Салтыков сообщил, что подал прошение императрице об отставке и со дня на день ждет ее указа.

— Если говорить откровенно, — сказал он, — эта война мне не нравится. Сколько жизней загублено, сколько денег ухлопано! А ради чего? Ничего мы от этой войны не получим. Чует мое сердце, обведут нас вокруг пальца союзнички, верь моему слову, обведут, если эта война каким-то образом закончится.

Румянцев позволил себе не согласиться с фельдмаршалом. Он был уверен, что русские интересы не останутся в забвении. Условия мира побежденному обычно диктует главный его противник, в этой же войне сам Фридрих объявил, что считает главнейшим неприятелем своим Россию…

— Посмотрим, голубчик, посмотрим, — не стал с ним спорить Салтыков. Отдохнув немного, добавил: — Я вас уважаю, граф, и смею заверить, что при некотором различии во мнениях останусь вам верным другом и покорным слугой.

Румянцев понял, что пора уходить, и стал прощаться.

Спустя неделю после этой встречи из Петербурга пришел высочайший рескрипт. Императрица дозволяла Салтыкову оставить армию и отправиться в Познань на лечение. Новым главнокомандующим назначался генерал-фельдмаршал граф Бутурлин.

2

Трудны дороги к миру. А идти по ним было нужно. Не век же воевать с этим упрямым прусским королем! Война давно уже всем осточертела.

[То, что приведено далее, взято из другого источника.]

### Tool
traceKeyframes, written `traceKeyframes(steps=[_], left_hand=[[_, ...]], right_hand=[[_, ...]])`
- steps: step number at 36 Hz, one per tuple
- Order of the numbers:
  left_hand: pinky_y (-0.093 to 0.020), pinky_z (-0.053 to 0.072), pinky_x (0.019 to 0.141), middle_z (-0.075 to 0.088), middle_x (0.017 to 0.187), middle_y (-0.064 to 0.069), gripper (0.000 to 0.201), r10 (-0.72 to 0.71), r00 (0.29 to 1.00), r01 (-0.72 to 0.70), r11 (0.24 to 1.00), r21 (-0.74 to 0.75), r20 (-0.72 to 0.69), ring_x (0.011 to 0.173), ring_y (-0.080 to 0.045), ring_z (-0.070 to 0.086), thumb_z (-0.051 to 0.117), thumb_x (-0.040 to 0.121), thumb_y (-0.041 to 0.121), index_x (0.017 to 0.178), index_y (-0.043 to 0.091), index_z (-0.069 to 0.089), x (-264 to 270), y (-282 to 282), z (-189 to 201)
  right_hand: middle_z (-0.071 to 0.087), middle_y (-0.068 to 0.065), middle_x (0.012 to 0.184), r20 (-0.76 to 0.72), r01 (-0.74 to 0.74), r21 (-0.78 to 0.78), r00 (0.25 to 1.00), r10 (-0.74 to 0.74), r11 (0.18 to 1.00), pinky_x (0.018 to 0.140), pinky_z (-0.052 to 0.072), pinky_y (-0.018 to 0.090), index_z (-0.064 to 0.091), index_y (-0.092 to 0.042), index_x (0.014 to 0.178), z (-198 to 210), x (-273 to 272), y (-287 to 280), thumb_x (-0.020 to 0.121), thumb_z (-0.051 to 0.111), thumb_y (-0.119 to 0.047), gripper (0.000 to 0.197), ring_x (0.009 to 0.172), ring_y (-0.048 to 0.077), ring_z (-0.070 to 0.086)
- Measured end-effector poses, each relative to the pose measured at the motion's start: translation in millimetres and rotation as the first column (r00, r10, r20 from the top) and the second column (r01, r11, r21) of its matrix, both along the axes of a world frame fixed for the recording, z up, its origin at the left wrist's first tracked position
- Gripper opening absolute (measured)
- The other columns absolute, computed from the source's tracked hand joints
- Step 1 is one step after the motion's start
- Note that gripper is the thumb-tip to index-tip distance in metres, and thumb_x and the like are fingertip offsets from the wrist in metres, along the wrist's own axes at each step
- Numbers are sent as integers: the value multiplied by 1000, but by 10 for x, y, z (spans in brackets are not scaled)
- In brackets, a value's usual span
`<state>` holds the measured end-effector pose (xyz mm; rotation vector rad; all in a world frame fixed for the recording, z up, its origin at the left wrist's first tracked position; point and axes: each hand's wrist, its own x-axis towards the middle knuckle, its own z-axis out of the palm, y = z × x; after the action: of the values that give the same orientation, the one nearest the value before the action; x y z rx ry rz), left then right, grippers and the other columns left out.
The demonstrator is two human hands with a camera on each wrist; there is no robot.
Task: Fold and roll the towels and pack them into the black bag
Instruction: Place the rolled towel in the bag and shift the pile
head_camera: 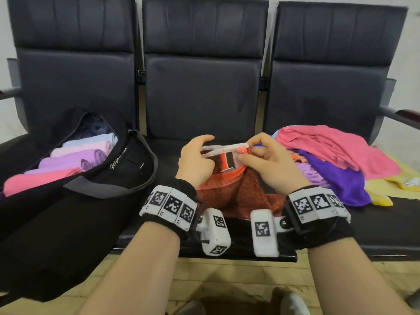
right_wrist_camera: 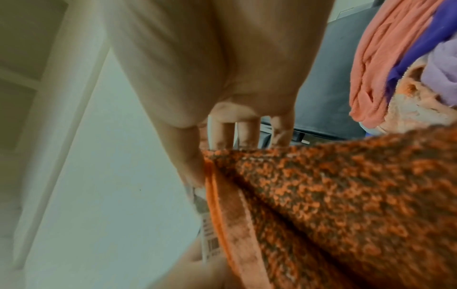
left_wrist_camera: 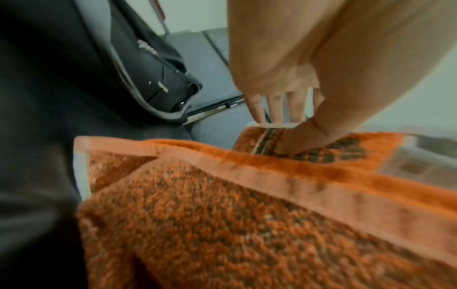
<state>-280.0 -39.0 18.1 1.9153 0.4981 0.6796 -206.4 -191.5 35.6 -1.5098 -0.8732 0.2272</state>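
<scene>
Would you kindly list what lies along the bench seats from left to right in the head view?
Open black bag with rolled towels → left hand → speckled orange towel → right hand → loose pile of pink, purple and yellow towels.

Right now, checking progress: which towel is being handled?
The orange towel, gripped by both hands on the middle seat; the others sit rolled in the black bag or piled at right.
</scene>
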Motion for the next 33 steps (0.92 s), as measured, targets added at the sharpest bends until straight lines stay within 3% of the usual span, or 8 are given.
traceKeyframes(steps=[5, 8, 10, 14, 19, 22, 28, 33], left_hand=[[-53, 26, 114, 20, 156, 12, 78, -79, 992, 84, 995, 55, -96, 147, -19, 12, 57, 59, 7, 126, 46, 47, 27, 75, -6], [-53, 47, 99, 31, 150, -3, 95, -40, 998, 34, 994, -99, -57, 131, -29, 44, 63, 48, 12, 130, 51, 36, 15, 152, -13], [-39, 51, 94, 40, 144, -9, 104, -80, 995, 67, 977, -200, -54, 122, -25, 51, 68, 59, -3, 144, 38, 25, 11, 174, -16], [-30, 48, 94, 64, 110, -1, 84, -135, 990, 124, 958, -260, -26, 100, -14, 61, 74, 64, -11, 139, 11, 43, 6, 242, -41], [-25, 51, 83, 72, 94, -2, 31, -108, 994, 113, 963, -244, 32, 88, -12, 67, 75, 73, -3, 98, 14, 70, -6, 279, -89], [-28, 51, 87, 72, 93, -3, 23, -50, 992, 76, 971, -226, 118, 90, -15, 67, 76, 75, 0, 89, 16, 71, -12, 275, -64], [-14, 38, 45, 61, 57, 10, 17, 70, 894, 62, 959, -278, 442, 47, -2, 51, 64, 85, -4, 90, 12, 66, -64, 136, 329], [-27, 50, 84, 71, 89, 6, 25, -25, 694, 260, 941, -218, 719, 94, -14, 67, 64, 85, -2, 89, 22, 68, -188, -75, 657]], right_hand=[[69, 10, 81, 18, -82, 91, 997, 81, 992, 76, 52, 33, 54, -13, 88, 124, 53, -127, 85, 64, 4, 20, 78, 22, 64], [71, 2, 77, 24, -140, 121, 990, 138, 983, 72, 53, 23, 52, -9, 90, 209, 65, -218, 87, 58, 8, 19, 73, 13, 65], [72, 1, 76, 54, -160, 105, 986, 155, 981, 72, 53, 21, 52, -9, 91, 258, 73, -274, 86, 57, 9, 19, 73, 11, 66], [71, -1, 75, 79, -149, 106, 987, 141, 983, 71, 52, 21, 52, -8, 92, 301, 103, -352, 87, 55, 11, 20, 72, 10, 66], [71, 2, 79, 74, 9, 88, 997, -16, 996, 76, 55, 26, 55, -11, 89, 309, 167, -405, 86, 64, 4, 17, 75, 12, 66], [65, -9, 78, 283, 299, -10, 916, -284, 954, 74, 48, 22, 58, -20, 81, 295, 246, -413, 82, 73, -10, 18, 70, -2, 57], [58, -14, 76, 398, 465, 94, 793, -462, 880, 67, 42, 17, 61, -14, 86, 364, 243, -350, 84, 71, -13, 10, 65, 9, 50], [63, -10, 81, 308, 459, 338, 771, -557, 822, 61, 50, 28, 56, -27, 87, 572, 122, -377, 86, 68, -11, 20, 62, 16, 58]])
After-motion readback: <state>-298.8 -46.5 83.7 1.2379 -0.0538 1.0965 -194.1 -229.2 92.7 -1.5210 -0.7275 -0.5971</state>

Первым стал искать способов к умиротворению французский король Людовик Пятнадцатый. Но его поиски носили довольно странный характер. По крайней мере, так показалось русскому двору. Людовик Пятнадцатый целый год вел с русской императрицей тайную переписку. В письмах он не скупился на комплименты и уверения в искренности дружеского к ней расположения. Комплименты настолько вскружили голову императрице, что она стала видеть в нем самого бескорыстного друга, она откровенно писала ему о своей болезни, ничего не скрывая, жаловалась на скуку, на душевное неспокойствие. Король искренне сочувствовал ей и, чтобы доказать свою преданность, послал в Петербург придворного врача.